The problem is we have a little bit of a missing piece, and third-party libraries can make this. I'm not gonna say legacy, but the action helper that is not part of Ember Octane is not really the path forward in terms of handling DOM events. That had an ability to do this, to take the event and to grab a property off of that event, to reach into the event's target, and reach into its value, and get the new attribute or the new property of the select tag.

We don't have that with the on modifier, so this is why I'm choosing to bring this into JavaScript land. I don't have that way of saying, yeah, update the value of userId, but I don't want to update its value to the whole DOM event. I want a subpart of it, so that is why I've made this choice.

I'm gonna use this userId in a different way, I'm gonna use it in order to determine whether the form should be enabled or disabled. So in what situation should we disable the form? If it's-
>> Speaker 3: Nothing selected.
>> Mike: Nothing selected, I'm gonna pick that one, so we need to create a piece of derived state.

And when I say this, I want you to think, everyone's used a spreadsheet before probably, this is a spreadsheet cell that contains a formula, right? It's something whose value depends on other values, and in formulas and spreadsheets, you could have literals. You could say six plus the value of this other cell, it doesn't have to exclusively depend on only other properties.

It can have some of its own, but that's sort of what defines it, and here's how we do this in Ember Octane. We use a JavaScript getter, this is something that's been around for a very long time. It was part of IE, sorry, part of ECMAScript 5.1, I think, just like the IE9 and 10 variant, get isDisabled.

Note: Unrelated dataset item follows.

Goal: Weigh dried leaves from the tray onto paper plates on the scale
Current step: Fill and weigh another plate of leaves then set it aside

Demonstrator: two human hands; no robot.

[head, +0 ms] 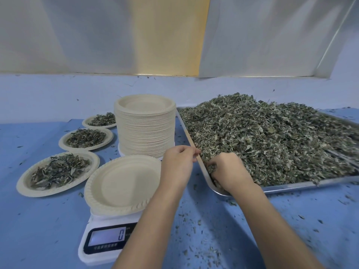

>> Mike: And all we need to do here is, so it's yelling at us, VS Code's yelling at us cuz we have to return something here. So we're defining a property whose value is determined by whatever this function returns. It's not a value-based property, it's an accessor-based property, where the accessor describes this thing.

It's a function that determines how we access this property's value, and so it should be true if userId is false.
>> Mike: I think that is the right way to express that, and we're done. This doesn't need to be tracked, it's just ready to go.